Girl power: Mamie Gummer (right) and Claire Danes bond in 'Evening.'

The Plunge

'Evening': Physician, heal thy script

By Richard von Busack


YOUNG WRITERS: Drop the name of a classic into a work, as insurance against being found out. In Evening, the names are The Great Gatsby, The Sun Also Rises, Wuthering Heights and three separate refs to A Midsummer Night's Dream, if you count Mendelssohn's "Wedding March." The wedding scene is really a highlight, though: swaths of lace and tulle, computer-augmented blasts of light coming through the windows of the church, 200 years of WASP elegance pouring out of the screen, fit to knock the audience to their knees right there on the soda-sticky floor. Evening, based on Susan Minot's novel, has a backstory that is a fashion-magazine's version of 1952. After embodying the Flaubertian post-romantic romance in Little Children, Patrick Wilson returns to square (-jawed) one as a soap-op physician.

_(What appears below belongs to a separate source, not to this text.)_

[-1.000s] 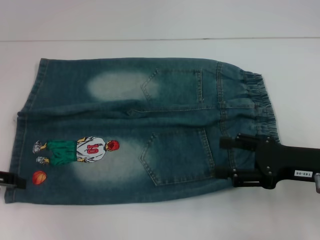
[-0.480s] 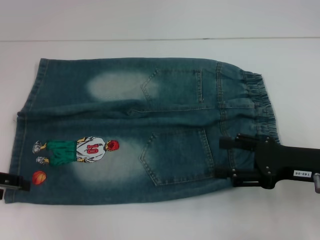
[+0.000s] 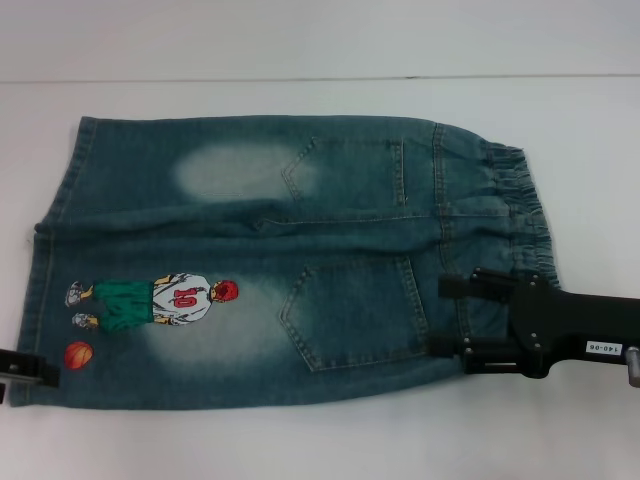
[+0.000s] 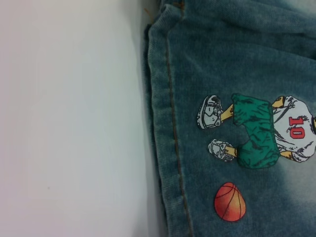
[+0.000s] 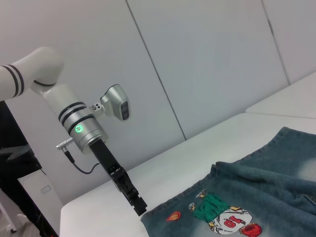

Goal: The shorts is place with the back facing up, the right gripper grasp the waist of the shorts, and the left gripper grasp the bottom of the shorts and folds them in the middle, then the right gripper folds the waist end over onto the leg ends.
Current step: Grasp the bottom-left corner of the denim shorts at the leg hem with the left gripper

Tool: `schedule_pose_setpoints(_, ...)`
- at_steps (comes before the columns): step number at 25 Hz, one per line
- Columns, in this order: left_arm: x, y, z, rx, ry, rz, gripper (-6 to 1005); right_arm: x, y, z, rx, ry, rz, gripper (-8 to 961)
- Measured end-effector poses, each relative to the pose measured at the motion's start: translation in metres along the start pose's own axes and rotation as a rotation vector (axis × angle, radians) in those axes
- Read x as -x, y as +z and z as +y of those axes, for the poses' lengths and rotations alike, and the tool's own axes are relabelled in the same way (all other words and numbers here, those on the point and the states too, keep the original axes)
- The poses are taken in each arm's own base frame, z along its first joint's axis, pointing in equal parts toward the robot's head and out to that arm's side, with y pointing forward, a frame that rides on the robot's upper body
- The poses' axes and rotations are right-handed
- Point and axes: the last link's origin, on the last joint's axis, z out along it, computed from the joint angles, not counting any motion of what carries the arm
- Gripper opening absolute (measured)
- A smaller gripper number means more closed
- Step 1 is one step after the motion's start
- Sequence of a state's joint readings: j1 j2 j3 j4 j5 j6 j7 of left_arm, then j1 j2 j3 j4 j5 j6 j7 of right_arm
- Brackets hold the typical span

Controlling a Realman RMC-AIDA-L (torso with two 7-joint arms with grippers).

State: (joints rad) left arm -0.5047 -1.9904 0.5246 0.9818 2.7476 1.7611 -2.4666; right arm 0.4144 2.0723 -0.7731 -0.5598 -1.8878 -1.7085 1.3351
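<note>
Shorts (image 3: 280,260) flat on white table (image 3: 300,440), pale grey wall panels (image 5: 197,59) behind

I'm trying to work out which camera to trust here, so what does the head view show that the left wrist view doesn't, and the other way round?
Only the head view shows the whole shorts, the two back pockets, the ruffled waist, and the right gripper, its fingers apart, over the waist end. It also shows the left gripper at the near leg hem. Only the left wrist view shows the hem stitching up close. Both share the cartoon print, its number 10, the orange basketball and the white table.
</note>
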Motion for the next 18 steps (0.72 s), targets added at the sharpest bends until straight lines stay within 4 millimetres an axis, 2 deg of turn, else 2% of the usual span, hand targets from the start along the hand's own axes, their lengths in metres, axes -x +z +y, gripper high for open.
schedule_pose_setpoints(18, -0.003, 0.005, 0.01, 0.021, 0.029, -0.014, 934, -0.001, 0.0, -0.001, -0.008, 0.001, 0.002, 874)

Dr. Harris Arden was once the housekeeper's son at the Newport, R.I., cottage of the upper-crust Wittenborns. He might have been temporarily dazzled by their Daisy Buchananesque daughter, Lila (Mamie Gummer), but something cold, hard and ambitious rose in him, alternately likened to Jay Gatsby's rise and to Heathcliff's sorrows. (There will be repentance later; the doctor eventually goes and "works with the poor." Physician, heal thy script.)

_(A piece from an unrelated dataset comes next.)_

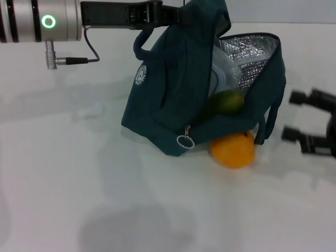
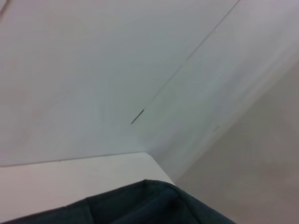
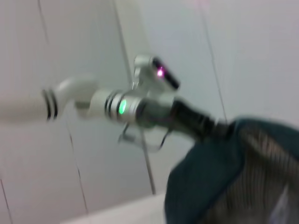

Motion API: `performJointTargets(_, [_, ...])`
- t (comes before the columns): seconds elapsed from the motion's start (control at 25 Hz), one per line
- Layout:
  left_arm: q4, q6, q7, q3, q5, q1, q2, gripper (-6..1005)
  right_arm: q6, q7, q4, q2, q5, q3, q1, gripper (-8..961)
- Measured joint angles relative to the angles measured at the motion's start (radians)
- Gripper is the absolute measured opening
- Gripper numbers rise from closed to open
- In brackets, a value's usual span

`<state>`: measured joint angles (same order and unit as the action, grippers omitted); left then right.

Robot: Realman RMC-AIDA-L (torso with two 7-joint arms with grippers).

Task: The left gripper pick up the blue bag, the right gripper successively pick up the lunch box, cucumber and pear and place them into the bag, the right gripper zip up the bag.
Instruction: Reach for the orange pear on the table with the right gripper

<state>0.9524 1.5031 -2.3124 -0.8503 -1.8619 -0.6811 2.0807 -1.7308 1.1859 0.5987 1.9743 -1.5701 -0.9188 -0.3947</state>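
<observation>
My left gripper [image 1: 176,14] reaches in from the top left and is shut on the top of the blue bag [image 1: 168,100], holding it tilted on the white table. The bag's mouth faces right and shows silver foil lining. The clear lunch box [image 1: 223,73] sits inside, and the cucumber [image 1: 227,102] lies in the opening with its end poking out. The pear [image 1: 234,150] rests on the table, tucked against the bag's lower edge. My right gripper [image 1: 290,116] is open and empty, to the right of the bag. In the right wrist view the bag [image 3: 219,177] hangs from the left arm [image 3: 140,106].
The zipper's ring pull [image 1: 185,141] hangs at the bag's lower front corner, left of the pear. White table [image 1: 105,199] stretches in front and to the left. The left wrist view shows only a strip of bag fabric [image 2: 149,205], the table corner and walls.
</observation>
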Motion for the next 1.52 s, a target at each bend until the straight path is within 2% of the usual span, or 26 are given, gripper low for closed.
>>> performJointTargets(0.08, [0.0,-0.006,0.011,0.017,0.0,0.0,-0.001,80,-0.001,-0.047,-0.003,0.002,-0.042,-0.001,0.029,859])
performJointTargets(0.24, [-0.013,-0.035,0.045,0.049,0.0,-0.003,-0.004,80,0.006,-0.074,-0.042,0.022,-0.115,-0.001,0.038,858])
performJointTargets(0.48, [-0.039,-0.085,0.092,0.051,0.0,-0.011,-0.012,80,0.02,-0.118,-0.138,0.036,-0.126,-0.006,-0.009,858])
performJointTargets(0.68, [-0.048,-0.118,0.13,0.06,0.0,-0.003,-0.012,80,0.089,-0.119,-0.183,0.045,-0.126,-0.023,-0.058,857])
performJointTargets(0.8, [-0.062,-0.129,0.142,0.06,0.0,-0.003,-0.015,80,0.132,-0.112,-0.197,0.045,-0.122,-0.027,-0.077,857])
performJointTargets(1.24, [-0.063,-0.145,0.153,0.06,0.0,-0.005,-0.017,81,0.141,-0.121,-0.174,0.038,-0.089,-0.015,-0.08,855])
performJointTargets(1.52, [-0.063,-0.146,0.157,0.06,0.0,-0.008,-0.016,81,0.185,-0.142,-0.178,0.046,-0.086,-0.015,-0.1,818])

Harris draws the attention of Ann Lord (Claire Danes), underdressed in peasant dirndl and fisherman sandals from "the village." She's visiting from some Ivy league college where they trade erudite quips ("Wittgenstein, shmittgenstein!" is the one quoted). Hanging with the ladies is Lila's mischievous little brother, Buddy (Hugh Dancy), whose rebellious curls are exceeded only by his even more rebellious drinking habit and rebellious sexuality. He, too, has a crush that dare not speak its name on Dr. Heathcliff Gatsby Arden—and he also longs to be a writer, but he can't come up with the first line for his novel ("Call me Ishmael' was taken; such is the "joke" told here). To signify his sorrows, Buddy carries around a half-drunk Moët bottle. (Those were the days when the elite sailed on seas of martinis, as we know from the teary memoirs of their offspring. And this takes place during a wedding in summer? And there's only one inebriated person?! Why will the writers of today keep superimposing their own puritan ethics on the past?)

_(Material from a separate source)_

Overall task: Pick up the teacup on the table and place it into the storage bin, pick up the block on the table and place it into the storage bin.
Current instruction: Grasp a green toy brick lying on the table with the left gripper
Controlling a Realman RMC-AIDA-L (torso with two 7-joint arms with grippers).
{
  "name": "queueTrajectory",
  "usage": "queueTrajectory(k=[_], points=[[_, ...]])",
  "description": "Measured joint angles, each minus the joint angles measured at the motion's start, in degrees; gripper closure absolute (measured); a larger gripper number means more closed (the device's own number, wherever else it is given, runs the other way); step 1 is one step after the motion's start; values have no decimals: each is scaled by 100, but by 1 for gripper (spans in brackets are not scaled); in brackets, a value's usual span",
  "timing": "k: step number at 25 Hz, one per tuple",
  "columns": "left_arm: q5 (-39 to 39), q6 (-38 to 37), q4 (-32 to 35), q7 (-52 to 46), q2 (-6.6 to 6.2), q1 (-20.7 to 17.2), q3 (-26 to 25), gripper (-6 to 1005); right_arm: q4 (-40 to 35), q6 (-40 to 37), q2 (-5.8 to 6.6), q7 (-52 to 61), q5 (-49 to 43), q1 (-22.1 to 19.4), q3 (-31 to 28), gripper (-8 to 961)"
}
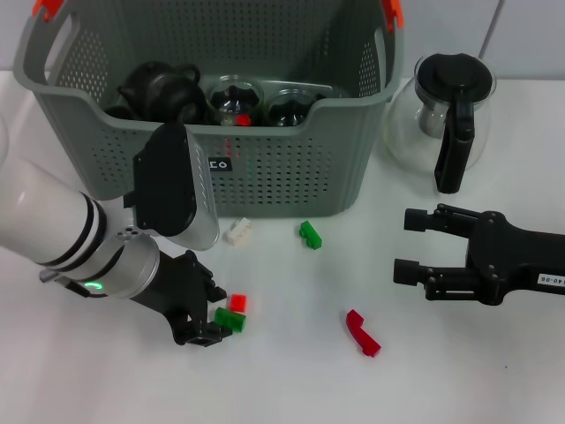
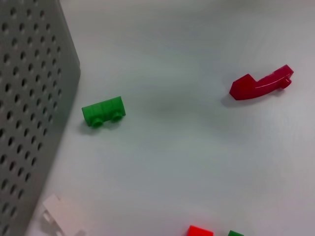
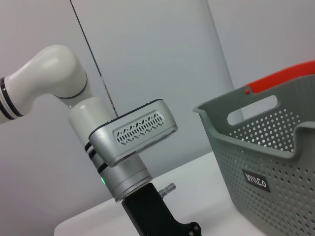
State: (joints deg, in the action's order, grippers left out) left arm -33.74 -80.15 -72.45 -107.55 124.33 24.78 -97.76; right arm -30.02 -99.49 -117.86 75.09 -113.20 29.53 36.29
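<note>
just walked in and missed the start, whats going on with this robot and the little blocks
The left end effector is down on the table at a small green block, beside a bright red block. A white block, another green block and a dark red piece lie loose in front of the storage bin, which already holds dark teaware. The right end effector waits open near the glass pot.

The left gripper partly hides a green block at its fingertips, while the storage bin wall conceals most of the dark teaware inside.
</note>
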Motion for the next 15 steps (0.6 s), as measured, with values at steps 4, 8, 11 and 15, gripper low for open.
queueTrajectory(k=[4,8,11,15], points=[[0,-29,3,-9,4,1,4,543,1,0,0,0,0,-13,0,13],[0,-185,3,-24,-2,1,-31,562,-8,0,0,10,0,-17,-6,13],[0,-269,3,-25,-4,1,-37,577,-9,0,0,11,0,-11,-7,12],[0,-248,-3,-27,-5,9,-51,596,-12,0,0,19,0,11,-9,12]])
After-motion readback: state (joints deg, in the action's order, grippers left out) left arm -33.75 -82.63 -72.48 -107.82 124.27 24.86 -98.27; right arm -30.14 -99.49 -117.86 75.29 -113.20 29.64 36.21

Perhaps it's better in the present, you suggest; director Lajos Koltai whizzes us there to see. Danes has aged into deathbed-ridden Vanessa Redgrave, whose feverish memories of The Single Most Important Weekend of My Life are pieced together by her daughters: dutiful wife Natasha Richardson and ill at ease and unsuccessful Toni Collette, who is carrying an unhallowed bun in her oven. Tinted like a postcard, and almost devoid of intentional humor, Evening is the Destroy All Monsters of chick flicks. Godzilla (Meryl Streep as the elderly Lila) is called in at the last minute to settle the score: "We are mysterious creatures," she says (and well bred, too!). Engineered to make a rock weep, the film is loaded with false swank soaked up from too many nights with AMC. As for the drama, it is like a hopeful variation of Chekhov's Law. If you show the audience a gun in the first act (in this case, the "gun" is "The Plunge," a dangerous bit of coastal cliff), it'll be a surprise when the obvious sacrificial character gets killed with a dropped bowling ball.